- **What you should do**:
Repeat exactly what appears from the opening line of the listing to the line with "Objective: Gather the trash", inclusive.

- **Recorded data**:

========================================

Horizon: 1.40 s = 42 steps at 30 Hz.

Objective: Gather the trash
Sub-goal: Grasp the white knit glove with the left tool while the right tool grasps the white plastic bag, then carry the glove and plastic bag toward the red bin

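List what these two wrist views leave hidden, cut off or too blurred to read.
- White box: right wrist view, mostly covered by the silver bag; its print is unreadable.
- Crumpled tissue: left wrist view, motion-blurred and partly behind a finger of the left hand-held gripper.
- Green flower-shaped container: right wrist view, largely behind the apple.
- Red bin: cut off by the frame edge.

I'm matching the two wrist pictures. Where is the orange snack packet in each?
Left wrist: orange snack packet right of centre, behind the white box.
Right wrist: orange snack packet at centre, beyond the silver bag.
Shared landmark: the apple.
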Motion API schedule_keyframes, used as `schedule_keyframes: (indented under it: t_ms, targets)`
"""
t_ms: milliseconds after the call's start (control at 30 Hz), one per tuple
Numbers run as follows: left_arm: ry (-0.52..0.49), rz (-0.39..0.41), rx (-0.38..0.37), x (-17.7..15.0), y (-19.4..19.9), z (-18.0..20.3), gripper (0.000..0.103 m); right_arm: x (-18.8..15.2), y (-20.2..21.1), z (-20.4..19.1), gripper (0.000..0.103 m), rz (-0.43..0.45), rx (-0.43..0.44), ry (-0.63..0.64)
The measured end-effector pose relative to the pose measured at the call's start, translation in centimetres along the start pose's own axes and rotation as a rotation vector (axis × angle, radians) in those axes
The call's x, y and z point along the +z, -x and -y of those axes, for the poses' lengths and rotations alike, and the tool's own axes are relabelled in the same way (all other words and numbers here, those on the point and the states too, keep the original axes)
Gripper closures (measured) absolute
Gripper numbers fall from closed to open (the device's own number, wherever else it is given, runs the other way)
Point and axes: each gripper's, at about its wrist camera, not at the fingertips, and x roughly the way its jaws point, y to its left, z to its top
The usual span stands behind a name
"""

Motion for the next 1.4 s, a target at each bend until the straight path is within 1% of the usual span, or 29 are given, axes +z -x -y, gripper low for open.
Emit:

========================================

- **Answer to the exercise**:
Horizon: 1.40 s = 42 steps at 30 Hz.

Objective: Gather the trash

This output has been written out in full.